If you have liver disease and or drink a lot of alcohol, vitamin A could damage your liver. Smokers who drink alcohol and take beta-carotene (a form of vitamin A) can have a higher risk of cardiovascular disease and lung cancer.

What does vitamin A interact with?

Vitamin A can interact with numerous other medications to increase the potential of toxicity, high brain pressure (intracranial hypertension), and bleeding, or to lower treatment effects. If you are taking birth control pills; Targretin® (bexarotene); Soriatane® (acitretin); Accutane®, Amnesteem®, Claravis®, Sotret® (isotretinoin); Questran®, Prevalite® (cholestyramin); Atralin®, Avita®, Renova®, Retin-A®, Tretin-X®(tretinoin); Periostat®, Vibramycin® (doxycycline); Minocin® (minocycline); Sumycin® (tetracycline); Alli®, Xenical® (orlistat) or a blood thinners, such as Coumadin®, Jantoven® (warfarin) consult with your healthcare professional prior to taking Vitamin A.

Is vitamin A safe for pregnant women or nursing mothers?

Both too little and too much vitamin A can cause serious problems for pregnant women and their unborn children. It is known that the mother taking too much vitamin A can cause various birth defects in the fetus. But this is true only for preformed vitamin A, such as retinol, and not true of pro-vitamin A, such as beta-carotene. This is why beta-carotene is considered a safer type of vitamin A for pregnant women. Vitamin A travels through breast milk, but it is unclear if the child is endangered when the mother uses too much vitamin A. If you are pregnant, plan to become pregnant, or are nursing, consult your doctor before taking vitamin A.

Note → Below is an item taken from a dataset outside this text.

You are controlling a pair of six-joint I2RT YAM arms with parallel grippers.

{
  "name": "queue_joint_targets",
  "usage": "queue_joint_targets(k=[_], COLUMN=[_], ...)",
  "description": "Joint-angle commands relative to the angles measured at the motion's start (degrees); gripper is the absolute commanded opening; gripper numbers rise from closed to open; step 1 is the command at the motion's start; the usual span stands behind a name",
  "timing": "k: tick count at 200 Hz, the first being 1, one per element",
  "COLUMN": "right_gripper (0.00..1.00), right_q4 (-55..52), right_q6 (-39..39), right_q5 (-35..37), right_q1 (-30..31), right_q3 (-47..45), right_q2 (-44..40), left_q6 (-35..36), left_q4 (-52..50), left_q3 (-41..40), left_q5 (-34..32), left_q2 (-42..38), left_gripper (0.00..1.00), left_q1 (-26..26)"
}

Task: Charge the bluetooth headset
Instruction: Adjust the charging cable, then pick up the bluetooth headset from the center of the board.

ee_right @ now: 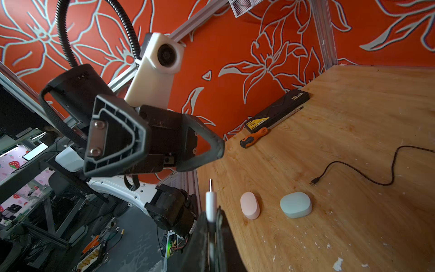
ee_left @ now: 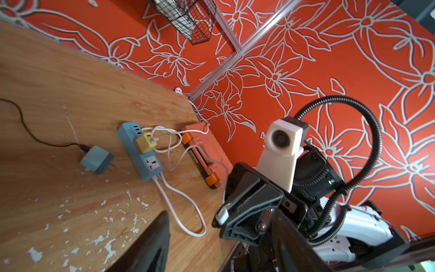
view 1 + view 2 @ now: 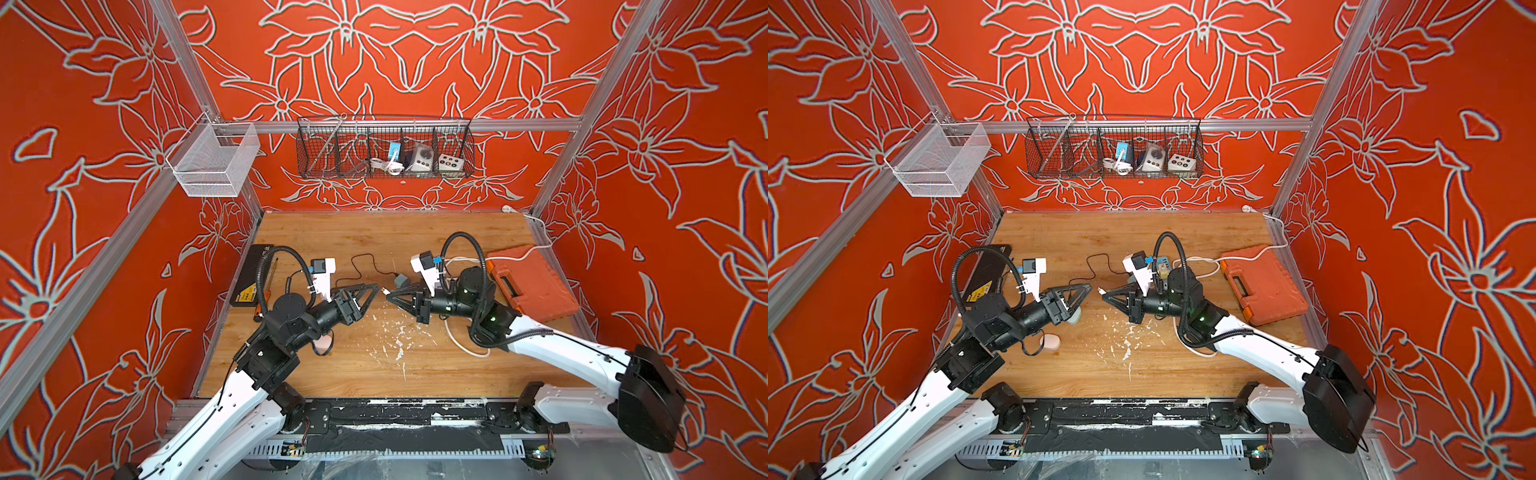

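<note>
**A:** What are your grippers doing?

**B:** My right gripper [image 3: 390, 296] is pinched tight on a white plug [image 1: 210, 205], and the plug's metal tip pokes out past my fingertips. My left gripper [image 1: 182, 146] has its jaws spread with nothing between them. The two point at each other above the table [image 1: 353, 117], close but not touching.

**A:** And the headset?

**B:** Two small cases lie on the wood under my left gripper: a pink case [image 1: 250, 205] and a pale blue case [image 1: 296, 203]. They sit side by side, slightly apart, and neither is held.

**A:** What else is close to you?

**B:** A black cord [image 1: 367, 175] snakes across the table beyond both fingertips. One end lies loose near the pale blue case, and the other goes into a grey adapter [image 2: 96, 159] just beside my right gripper. Behind that gripper is a blue power strip [image 2: 138, 150] with a yellow charger [image 2: 144, 142] on it and white cables [image 2: 179, 200] looped alongside. I can't tell which of those cables runs to my plug.
</note>
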Motion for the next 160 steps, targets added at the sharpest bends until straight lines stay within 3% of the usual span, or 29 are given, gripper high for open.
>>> queue_joint_targets(k=[1, 39, 74, 110, 160], right_gripper=[0.00, 0.00, 0.00, 0.00, 0.00], right_q4=[-8.6, -14.5, -15.6, -15.0, -12.4], right_q6=[-5.7, -8.5, -8.8, -8.5, -7.0], right_q5=[2.3, 3.5, 3.9, 3.6, 2.9], right_q1=[0.0, 0.0, 0.0, 0.0, 0.1], right_q3=[-0.3, -0.1, -0.8, -1.0, -1.9], right_q2=[-3.0, -4.9, -5.4, -5.4, -4.3], left_q6=[2.5, 1.5, -3.5, -8.4, -16.6], left_q4=[-12.2, -28.0, -38.6, -41.0, -42.0], left_q3=[3.9, 7.9, 10.4, 10.3, 12.9], left_q5=[-5.6, -11.9, -15.1, -12.9, -13.7], left_q2=[-0.7, 2.0, 7.9, 15.8, 28.4], left_gripper=[0.73, 0.78, 0.83, 0.88, 0.97], left_q1=[0.8, 2.0, 5.1, 10.9, 14.0])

What happens if I overdose on vitamin A?

Seek immediate medical attention. Vitamin A overdose can result in severe or life-threatening side effects. An overdose can happen from taking one massive dose or from repeatedly taking high doses. Overdose symptoms can include nausea or vomiting; hair loss; menstrual period changes; tiredness; pain behind the eyes; dark urine; appetite loss; peeling skin; dizziness or drowsiness; vision changes; peeling skin or cracked skin around the mouth; bone or joint pain; severe stomach pain; or jaundice (yellow skin or eyes).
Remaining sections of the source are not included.